- [EXERCISE AIM]:
List all lines in the material below that contain "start".

- [PROVIDED MATERIAL]:
╭──

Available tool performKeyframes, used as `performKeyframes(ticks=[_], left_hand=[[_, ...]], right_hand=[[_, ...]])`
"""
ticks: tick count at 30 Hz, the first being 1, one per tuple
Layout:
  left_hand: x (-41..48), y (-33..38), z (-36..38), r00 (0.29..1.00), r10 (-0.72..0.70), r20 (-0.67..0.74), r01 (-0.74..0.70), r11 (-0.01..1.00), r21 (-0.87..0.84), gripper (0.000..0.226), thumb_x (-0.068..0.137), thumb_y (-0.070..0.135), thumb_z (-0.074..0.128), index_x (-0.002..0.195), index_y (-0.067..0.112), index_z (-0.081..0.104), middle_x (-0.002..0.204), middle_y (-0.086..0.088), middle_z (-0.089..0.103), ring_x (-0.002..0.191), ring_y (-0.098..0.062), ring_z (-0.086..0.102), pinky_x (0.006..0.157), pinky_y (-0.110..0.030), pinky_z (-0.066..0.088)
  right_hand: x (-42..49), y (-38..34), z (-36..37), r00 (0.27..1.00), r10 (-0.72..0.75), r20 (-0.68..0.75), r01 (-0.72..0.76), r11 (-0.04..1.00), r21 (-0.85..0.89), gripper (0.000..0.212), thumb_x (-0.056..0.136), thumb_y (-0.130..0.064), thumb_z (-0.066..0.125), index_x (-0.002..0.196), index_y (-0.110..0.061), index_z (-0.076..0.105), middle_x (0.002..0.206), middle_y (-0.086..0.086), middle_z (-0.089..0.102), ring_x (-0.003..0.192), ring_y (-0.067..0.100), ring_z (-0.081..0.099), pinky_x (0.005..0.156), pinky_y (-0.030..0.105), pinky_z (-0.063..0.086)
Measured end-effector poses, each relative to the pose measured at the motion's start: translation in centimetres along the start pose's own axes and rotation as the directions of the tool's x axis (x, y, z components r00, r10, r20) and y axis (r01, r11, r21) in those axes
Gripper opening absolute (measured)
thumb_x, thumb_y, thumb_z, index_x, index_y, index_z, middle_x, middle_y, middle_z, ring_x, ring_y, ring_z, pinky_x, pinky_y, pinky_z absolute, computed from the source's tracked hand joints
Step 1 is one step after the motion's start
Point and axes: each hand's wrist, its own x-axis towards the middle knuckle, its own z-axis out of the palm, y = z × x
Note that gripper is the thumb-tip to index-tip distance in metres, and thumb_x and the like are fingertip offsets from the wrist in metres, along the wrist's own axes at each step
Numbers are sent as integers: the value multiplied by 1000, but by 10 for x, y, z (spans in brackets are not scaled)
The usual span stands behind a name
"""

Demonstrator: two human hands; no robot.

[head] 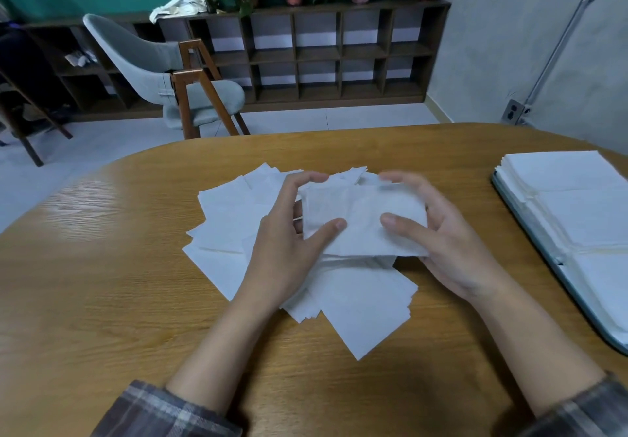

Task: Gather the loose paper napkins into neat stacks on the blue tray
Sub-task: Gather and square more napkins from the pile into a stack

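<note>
Head view shows left hand [289, 232] and right hand [438, 229] gripping a napkin bundle [363, 225] above the loose napkins [224, 219], blue tray [530, 229] lying rightward, nearer the right hand.

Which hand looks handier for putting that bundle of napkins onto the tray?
The right hand, probably. It holds the bundle on the side nearest the blue tray, which lies to the right; the left hand would need to cross over.
</note>
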Motion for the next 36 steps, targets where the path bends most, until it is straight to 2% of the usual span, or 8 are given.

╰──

- [FINAL ANSWER]:
Measured end-effector poses, each relative to the pose measured at the motion's start: translation in centimetres along the start pose's own axes and rotation as the directions of the tool's x axis (x, y, z components r00, r10, r20) and y axis (r01, r11, r21) in those axes
Step 1 is one step after the motion's start

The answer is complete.